REQUIRED ACTION
Among the records, which lines include "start"? List them.

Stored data
· · ·
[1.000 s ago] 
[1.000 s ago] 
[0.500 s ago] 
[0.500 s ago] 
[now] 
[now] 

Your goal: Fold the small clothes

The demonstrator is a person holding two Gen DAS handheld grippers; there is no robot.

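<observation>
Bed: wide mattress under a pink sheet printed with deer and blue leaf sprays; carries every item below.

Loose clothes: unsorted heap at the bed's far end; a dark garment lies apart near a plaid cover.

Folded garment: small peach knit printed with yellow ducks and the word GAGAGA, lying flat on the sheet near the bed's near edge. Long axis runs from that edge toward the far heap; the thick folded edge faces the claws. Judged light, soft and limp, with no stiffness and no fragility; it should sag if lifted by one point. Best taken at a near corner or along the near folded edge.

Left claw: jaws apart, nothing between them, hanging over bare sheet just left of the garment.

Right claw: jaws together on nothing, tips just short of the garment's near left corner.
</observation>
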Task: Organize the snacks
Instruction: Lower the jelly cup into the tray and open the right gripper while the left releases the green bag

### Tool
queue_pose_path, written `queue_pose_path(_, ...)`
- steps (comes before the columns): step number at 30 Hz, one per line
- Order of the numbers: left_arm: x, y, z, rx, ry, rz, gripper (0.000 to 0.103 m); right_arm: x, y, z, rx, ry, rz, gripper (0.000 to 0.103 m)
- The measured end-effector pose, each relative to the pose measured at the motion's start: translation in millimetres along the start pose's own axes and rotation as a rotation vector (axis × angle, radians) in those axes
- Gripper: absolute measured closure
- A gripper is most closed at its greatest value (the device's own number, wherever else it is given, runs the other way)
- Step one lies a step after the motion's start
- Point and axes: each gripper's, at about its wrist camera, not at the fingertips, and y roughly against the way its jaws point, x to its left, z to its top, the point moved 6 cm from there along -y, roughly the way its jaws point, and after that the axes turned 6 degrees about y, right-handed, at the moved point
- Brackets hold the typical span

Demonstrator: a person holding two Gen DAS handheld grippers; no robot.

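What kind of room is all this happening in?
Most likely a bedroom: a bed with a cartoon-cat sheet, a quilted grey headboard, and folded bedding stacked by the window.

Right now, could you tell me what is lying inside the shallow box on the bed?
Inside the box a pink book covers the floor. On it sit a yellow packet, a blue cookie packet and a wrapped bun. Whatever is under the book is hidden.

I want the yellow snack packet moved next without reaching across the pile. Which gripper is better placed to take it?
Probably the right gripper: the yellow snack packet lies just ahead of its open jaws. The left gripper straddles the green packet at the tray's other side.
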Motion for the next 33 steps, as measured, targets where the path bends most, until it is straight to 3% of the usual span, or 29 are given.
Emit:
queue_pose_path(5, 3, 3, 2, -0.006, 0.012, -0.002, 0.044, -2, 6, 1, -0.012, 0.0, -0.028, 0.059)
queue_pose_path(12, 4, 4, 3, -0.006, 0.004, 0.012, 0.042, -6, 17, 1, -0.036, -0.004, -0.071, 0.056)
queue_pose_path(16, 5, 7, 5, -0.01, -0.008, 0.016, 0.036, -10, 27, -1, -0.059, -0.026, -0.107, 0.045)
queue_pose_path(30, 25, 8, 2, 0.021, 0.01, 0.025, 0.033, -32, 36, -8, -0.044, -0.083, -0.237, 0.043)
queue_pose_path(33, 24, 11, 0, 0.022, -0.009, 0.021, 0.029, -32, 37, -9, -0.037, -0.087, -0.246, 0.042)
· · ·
TASK RESULT
- The measured end-effector pose, each relative to the pose measured at the motion's start: translation in millimetres along the start pose's own axes and rotation as a rotation vector (axis × angle, radians) in those axes
- Step one lies a step after the motion's start

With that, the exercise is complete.